How to update a fork from it's original via the Github API

I don't have the inside scoop on this, so this might be a miss-feature that will be removed at some point. Until then:

Github makes available all commits across (I assume) the entire fork network; So APIs that accept commit hashes will be happy to work on hashes from the upstream, or across other forks (This is explicitly documented for repos/commits/compare and creating a pull requst).

So there are a couple of ways to update via APIs only:

  1. Using Git data api: This will usually be the best option, if you don't change your fork's master.

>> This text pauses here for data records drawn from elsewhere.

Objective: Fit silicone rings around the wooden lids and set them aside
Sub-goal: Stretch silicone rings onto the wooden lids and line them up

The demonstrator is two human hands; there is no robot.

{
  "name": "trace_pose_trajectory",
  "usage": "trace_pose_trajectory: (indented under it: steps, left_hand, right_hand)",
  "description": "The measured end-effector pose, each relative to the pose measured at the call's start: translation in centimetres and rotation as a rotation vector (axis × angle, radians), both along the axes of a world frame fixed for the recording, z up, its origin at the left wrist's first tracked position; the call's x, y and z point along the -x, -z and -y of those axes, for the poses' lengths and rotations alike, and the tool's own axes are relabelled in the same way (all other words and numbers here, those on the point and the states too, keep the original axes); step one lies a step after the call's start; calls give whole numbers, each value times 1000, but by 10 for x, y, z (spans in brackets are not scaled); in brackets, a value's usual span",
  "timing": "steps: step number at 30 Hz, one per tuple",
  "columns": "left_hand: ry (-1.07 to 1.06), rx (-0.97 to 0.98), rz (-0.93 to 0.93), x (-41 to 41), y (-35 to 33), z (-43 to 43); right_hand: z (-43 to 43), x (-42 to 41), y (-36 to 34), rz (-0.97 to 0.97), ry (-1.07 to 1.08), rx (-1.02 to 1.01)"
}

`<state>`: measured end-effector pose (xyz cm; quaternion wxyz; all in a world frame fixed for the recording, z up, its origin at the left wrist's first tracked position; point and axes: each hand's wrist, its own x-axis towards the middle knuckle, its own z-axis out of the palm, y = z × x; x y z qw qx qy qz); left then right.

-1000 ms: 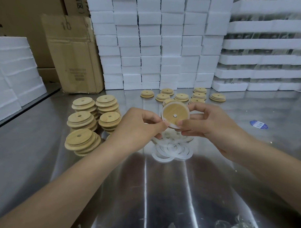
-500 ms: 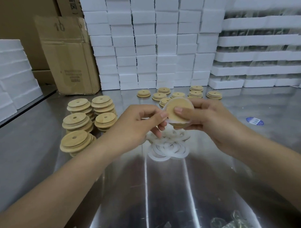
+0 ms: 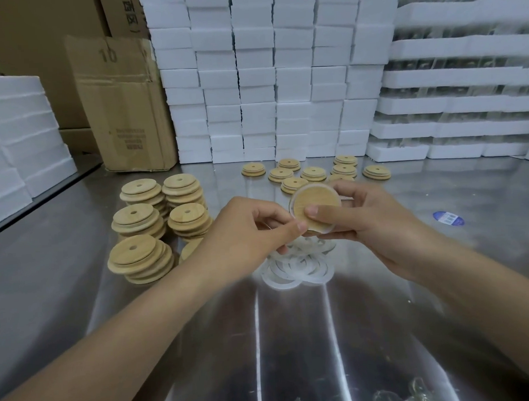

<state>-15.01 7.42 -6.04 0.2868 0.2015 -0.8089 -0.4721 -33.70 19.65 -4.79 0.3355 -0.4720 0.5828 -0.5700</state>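
1. Held above the middle of the shiny metal surface (image 3: 292,334), face tilted toward the camera: a round pale wooden lid (image 3: 314,205) with a thin translucent white silicone ring (image 3: 291,210) showing along its left and upper rim.
2. Right hand (image 3: 366,226) clenched on that lid, thumb pressed flat across its face, fingers curled behind.
3. Left hand (image 3: 252,230) pinched at the lid's lower left edge, fingertips on or just beside the ring there; impossible to tell whether pinching the ring or merely pressing it.
4. Step in hand, by the look of it: seating the ring around the lid, not yet setting it aside. Ring visible along part of the rim only; the lower right hidden behind the thumb.
5. Next move likely calls for working the ring round the remaining edge while turning the lid in the right grip, then checking for twists before release.
6. Directly below the hands: a loose heap of flat white silicone rings (image 3: 298,266) lying on the surface, overlapping.
7. To the left: several leaning stacks of bare wooden lids with centre holes (image 3: 138,228), probably the waiting supply.
8. Farther back: single lids spread flat in a group (image 3: 313,173), plausibly the finished ones.
9. Behind everything: a wall of white foam blocks (image 3: 268,80) and a brown cardboard box (image 3: 125,106).
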Motion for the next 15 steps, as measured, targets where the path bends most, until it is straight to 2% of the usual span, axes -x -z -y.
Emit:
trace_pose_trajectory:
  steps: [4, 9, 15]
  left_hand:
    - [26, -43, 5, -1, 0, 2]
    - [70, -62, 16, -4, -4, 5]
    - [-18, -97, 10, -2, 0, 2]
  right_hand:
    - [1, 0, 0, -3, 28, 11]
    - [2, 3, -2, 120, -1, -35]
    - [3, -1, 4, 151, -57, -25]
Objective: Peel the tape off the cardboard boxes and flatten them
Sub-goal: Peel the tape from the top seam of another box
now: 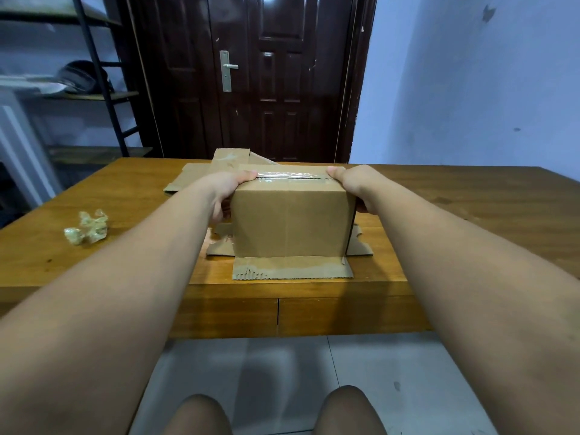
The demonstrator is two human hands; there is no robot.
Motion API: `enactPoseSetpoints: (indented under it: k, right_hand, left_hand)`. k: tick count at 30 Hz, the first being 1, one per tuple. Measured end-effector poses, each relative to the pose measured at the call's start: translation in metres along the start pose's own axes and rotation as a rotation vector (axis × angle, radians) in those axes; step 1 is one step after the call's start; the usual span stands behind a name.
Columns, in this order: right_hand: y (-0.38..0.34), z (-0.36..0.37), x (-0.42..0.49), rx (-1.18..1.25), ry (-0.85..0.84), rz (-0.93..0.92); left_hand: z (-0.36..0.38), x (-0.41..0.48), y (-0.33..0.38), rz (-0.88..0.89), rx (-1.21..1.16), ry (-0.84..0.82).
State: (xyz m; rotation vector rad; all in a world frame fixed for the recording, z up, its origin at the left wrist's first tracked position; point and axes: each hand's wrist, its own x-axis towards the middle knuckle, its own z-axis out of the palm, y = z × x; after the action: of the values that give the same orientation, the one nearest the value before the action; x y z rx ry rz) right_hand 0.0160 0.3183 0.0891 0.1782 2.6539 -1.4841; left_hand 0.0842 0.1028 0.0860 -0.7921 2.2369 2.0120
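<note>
Wooden table (455, 202): flattened cardboard (194, 180) behind, tape wad (88, 229) aside. Left hand (226, 191) and right hand (353, 186) grip the cardboard box (288, 221), top tape (292, 175) not yet peeled.

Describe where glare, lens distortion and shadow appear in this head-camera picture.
Head view: glare streaks the tape on the box top and spots the door; the wide lens swells the forearms; soft shadows lie on the floor; the shelf at the left edge looks blurred.

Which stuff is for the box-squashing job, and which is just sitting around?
For the job: cardboard box, gripped by left hand and right hand; clear tape along its top; flattened cardboard behind it; crumpled tape wad.
Just lying about: dark door; metal shelf.
</note>
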Motion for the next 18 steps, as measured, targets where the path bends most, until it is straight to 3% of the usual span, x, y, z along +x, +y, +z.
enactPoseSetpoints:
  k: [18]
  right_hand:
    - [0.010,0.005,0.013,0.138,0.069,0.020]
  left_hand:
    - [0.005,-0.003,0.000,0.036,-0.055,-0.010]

    1. Get upstream ref /repos/upstream/repo/git/refs/heads/master, and get the hash from it
    2. Update your fork PATCH /repos/my/repo/git/refs/heads/master with the same hash.
  2. Using a higher-level merge api: This will create a merge commit, which some people like.

    1. Get the upstream ref like before
    2. Create a merge to branch master in your repo.
  3. Pull-request to yourself and merge it via api: This will end up creating not only a merge commit, but a PR as well.

    1. Create PR: POST to /repos/your/repo/pulls with head = "upstream:master"
    2. Get the PR url from the response,
    3. Merge it: PUT to /repos/your/repo/pulls/number/merge

It's possible that the "upstream:master" notation would also work for options 1 & 2, saving an API call.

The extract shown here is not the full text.